**THE TASK**
Return all entries verbatim; skip any pictures.
PROVIDED RECORDS START
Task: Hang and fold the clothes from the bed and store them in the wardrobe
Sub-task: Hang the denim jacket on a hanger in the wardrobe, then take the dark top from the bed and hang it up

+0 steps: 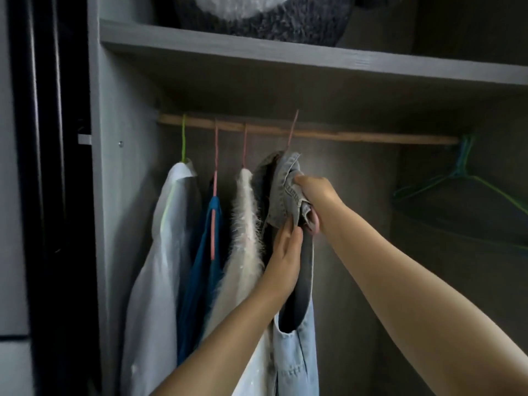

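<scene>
We find a rail (308, 134) running under the shelf (285, 55) in the wardrobe (114, 195). Four garments hang at its left end, side by side: shirt (160, 252) leftmost, then top (200, 267), fluffy garment (245, 238), denim piece (285, 190). Empty hangers (463, 178) hang far right. A plush item (257, 15) sits on the shelf.

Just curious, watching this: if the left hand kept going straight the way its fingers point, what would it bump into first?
Probably the bunched denim garment held by the right hand; the left hand already touches its lower edge, though depth is unclear.
</scene>
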### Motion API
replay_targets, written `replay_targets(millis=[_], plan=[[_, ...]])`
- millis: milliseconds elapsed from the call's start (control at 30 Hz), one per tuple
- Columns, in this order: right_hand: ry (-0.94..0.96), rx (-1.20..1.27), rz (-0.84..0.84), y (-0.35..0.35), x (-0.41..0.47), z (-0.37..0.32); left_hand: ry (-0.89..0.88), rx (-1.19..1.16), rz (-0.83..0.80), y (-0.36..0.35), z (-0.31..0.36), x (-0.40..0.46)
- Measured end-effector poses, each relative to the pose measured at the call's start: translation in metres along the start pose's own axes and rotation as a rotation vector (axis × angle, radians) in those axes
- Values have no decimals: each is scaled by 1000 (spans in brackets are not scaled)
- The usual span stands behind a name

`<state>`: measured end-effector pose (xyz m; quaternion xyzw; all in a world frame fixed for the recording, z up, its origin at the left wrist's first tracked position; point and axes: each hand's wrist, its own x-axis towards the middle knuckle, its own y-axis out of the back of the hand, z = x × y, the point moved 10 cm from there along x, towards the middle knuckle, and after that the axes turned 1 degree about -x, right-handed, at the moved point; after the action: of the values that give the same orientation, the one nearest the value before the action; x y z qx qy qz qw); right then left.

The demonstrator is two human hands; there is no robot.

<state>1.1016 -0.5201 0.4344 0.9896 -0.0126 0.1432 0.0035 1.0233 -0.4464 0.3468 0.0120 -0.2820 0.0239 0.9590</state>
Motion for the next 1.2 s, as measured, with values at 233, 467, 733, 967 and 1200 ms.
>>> replay_targets(millis=[233, 467, 733, 967, 1200], plan=[[-38, -79, -8, -5, -3, 44, 81, -15, -77, 1, -39, -29], [146, -260, 31, 41, -52, 63, -10, -104, 74, -3, -36, -44], [-62, -460, 165, 192, -134, 173, -344, 14, 243, -59, -26, -113], [-319, -506, 359, 355, -291, 272, -152, 84, -259, -235, -78, -210], [-619, -541, 663, 545, -518, 303, -32, 106, -756, -446, -82, -362]])
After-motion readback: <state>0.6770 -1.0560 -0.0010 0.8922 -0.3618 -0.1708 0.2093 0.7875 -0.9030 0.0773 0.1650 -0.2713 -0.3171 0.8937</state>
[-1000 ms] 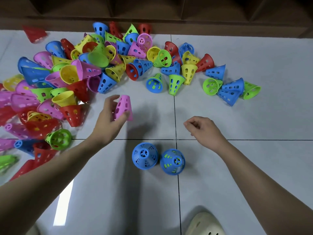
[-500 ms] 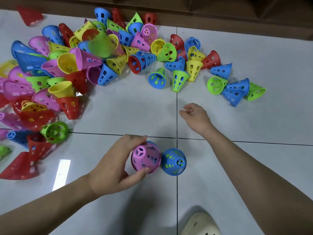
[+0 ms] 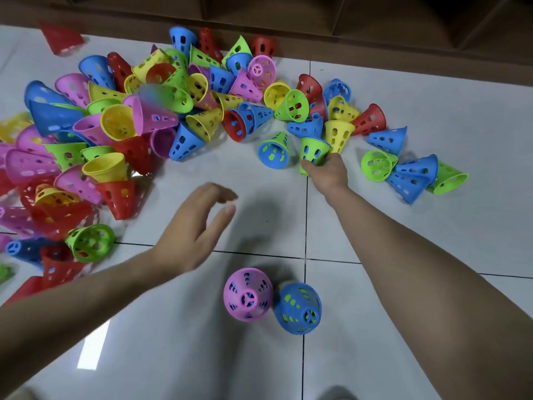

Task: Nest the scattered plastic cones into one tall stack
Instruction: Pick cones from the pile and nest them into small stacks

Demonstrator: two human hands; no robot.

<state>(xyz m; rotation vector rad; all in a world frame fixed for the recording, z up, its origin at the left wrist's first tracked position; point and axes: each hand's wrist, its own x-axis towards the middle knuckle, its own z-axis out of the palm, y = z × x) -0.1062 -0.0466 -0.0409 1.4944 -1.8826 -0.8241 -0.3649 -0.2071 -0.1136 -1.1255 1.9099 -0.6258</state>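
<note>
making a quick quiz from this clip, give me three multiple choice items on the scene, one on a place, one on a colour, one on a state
1. Where does the blue stack stand?
A. right beside the pink-topped stack
B. inside the big pile
C. on the shelf

2. What colour is the cone that the right hand grips?
A. red
B. green
C. pink

3. How is the left hand?
A. holding a yellow cone
B. pressing on the blue stack
C. open, holding nothing

Key: 1 A, the two stand side by side on the near floor tiles. 2 B, its fingers curl round a green cone. 3 C, its fingers are spread above bare floor.
</note>
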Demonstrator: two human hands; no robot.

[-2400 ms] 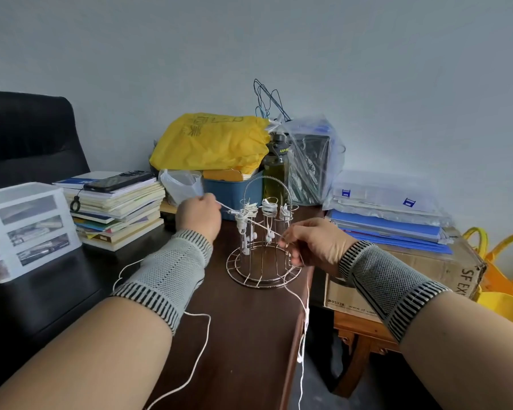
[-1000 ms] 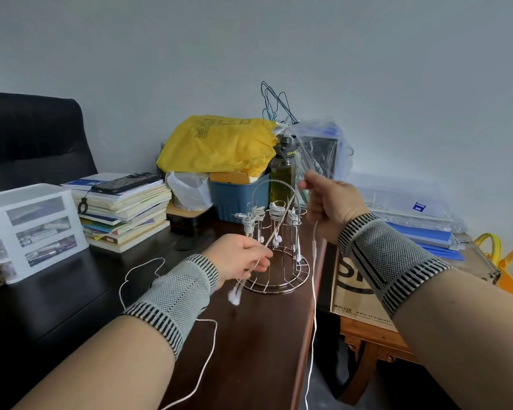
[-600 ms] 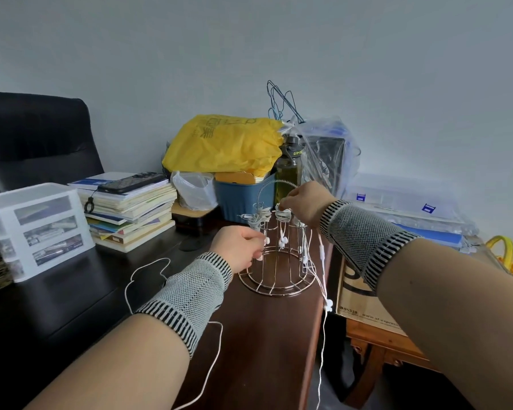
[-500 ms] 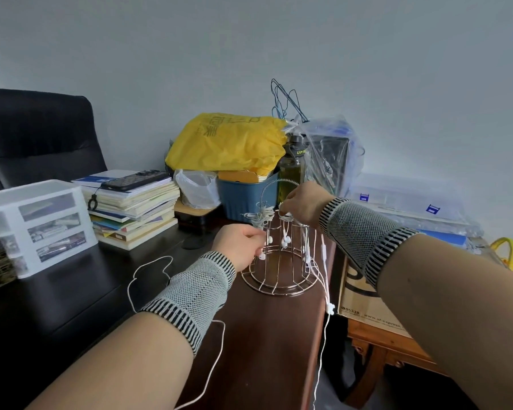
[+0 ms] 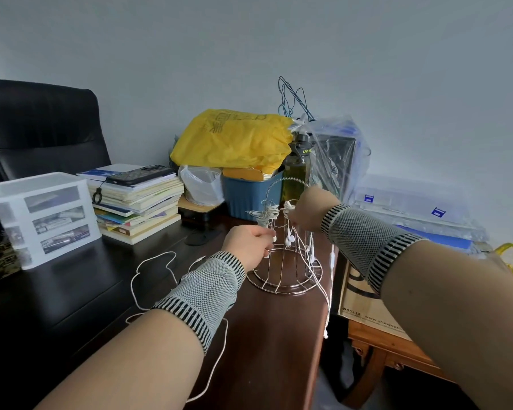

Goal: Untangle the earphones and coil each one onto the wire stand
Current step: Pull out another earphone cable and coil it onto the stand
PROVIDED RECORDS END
**REPLY**
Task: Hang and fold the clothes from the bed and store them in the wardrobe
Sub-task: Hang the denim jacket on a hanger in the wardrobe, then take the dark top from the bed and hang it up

+0 steps: 

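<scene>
We find a rail (308, 134) running under the shelf (285, 55) in the wardrobe (114, 195). Four garments hang at its left end, side by side: shirt (160, 252) leftmost, then top (200, 267), fluffy garment (245, 238), denim piece (285, 190). Empty hangers (463, 178) hang far right. A plush item (257, 15) sits on the shelf.

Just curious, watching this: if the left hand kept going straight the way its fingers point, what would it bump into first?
Probably the bunched denim garment held by the right hand; the left hand already touches its lower edge, though depth is unclear.
</scene>
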### Motion API
replay_targets, written `replay_targets(millis=[_], plan=[[_, ...]])`
- millis: milliseconds elapsed from the call's start (control at 30 Hz), one per tuple
- Columns, in this order: right_hand: ry (-0.94..0.96), rx (-1.20..1.27), rz (-0.84..0.84), y (-0.35..0.35), x (-0.41..0.47), z (-0.37..0.32); left_hand: ry (-0.89..0.88), rx (-1.19..1.16), rz (-0.83..0.80), y (-0.36..0.35), z (-0.31..0.36), x (-0.40..0.46)
- Measured end-effector poses, each relative to the pose measured at the call's start: translation in metres along the start pose's own axes and rotation as a rotation vector (axis × angle, radians) in those axes
- Values have no decimals: each is scaled by 1000 (spans in brackets are not scaled)
- The usual span stands behind a name

`<state>`: measured end-effector pose (xyz m; quaternion xyzw; all in a world frame fixed for the recording, z up, its origin at the left wrist's first tracked position; point and axes: each hand's wrist, its own x-axis towards the middle knuckle, its own y-axis out of the back of the hand, z = x × y, the point moved 10 cm from there along x, towards the middle knuckle, and after that the axes turned 1 degree about -x, right-handed, at the moved point; after the action: of the values that give the same orientation, the one nearest the value before the action; x y z qx qy qz qw); right then left.

The demonstrator is two human hands; there is no robot.

<state>1.1016 -0.5201 0.4344 0.9896 -0.0126 0.1432 0.0035 1.0233 -0.4464 0.3468 0.0120 -0.2820 0.0239 0.9590</state>
Motion for the next 1.2 s, as measured, with values at 233, 467, 733, 967 and 1200 ms.
>>> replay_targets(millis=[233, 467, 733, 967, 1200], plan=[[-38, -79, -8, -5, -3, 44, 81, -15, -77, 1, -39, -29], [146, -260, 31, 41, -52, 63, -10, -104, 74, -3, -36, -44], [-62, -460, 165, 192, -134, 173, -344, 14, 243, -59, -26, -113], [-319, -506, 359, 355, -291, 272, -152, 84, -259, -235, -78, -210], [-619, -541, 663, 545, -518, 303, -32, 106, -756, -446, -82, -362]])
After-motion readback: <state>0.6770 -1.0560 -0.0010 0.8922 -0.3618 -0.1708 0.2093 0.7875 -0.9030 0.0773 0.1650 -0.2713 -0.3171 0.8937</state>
[-1000 ms] 
[-500 ms] 
[+0 ms] 

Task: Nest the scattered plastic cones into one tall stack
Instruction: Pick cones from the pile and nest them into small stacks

Demonstrator: two human hands; no robot.

<state>(xyz m; rotation vector rad; all in a world frame fixed for the recording, z up, its origin at the left wrist's first tracked position; point and axes: each hand's wrist, its own x-axis towards the middle knuckle, its own z-axis out of the palm, y = z × x) -0.1062 -0.0466 -0.0409 1.4944 -1.8826 -0.8241 -0.3649 -0.2071 -0.1136 -1.1255 1.9099 -0.6258</state>
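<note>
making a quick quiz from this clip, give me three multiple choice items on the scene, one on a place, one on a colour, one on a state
1. Where does the blue stack stand?
A. right beside the pink-topped stack
B. inside the big pile
C. on the shelf

2. What colour is the cone that the right hand grips?
A. red
B. green
C. pink

3. How is the left hand?
A. holding a yellow cone
B. pressing on the blue stack
C. open, holding nothing

Key: 1 A, the two stand side by side on the near floor tiles. 2 B, its fingers curl round a green cone. 3 C, its fingers are spread above bare floor.
</note>
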Demonstrator: two human hands; no robot.

[-2400 ms] 
[-1000 ms] 
[-600 ms] 
[-500 ms] 
[+0 ms] 

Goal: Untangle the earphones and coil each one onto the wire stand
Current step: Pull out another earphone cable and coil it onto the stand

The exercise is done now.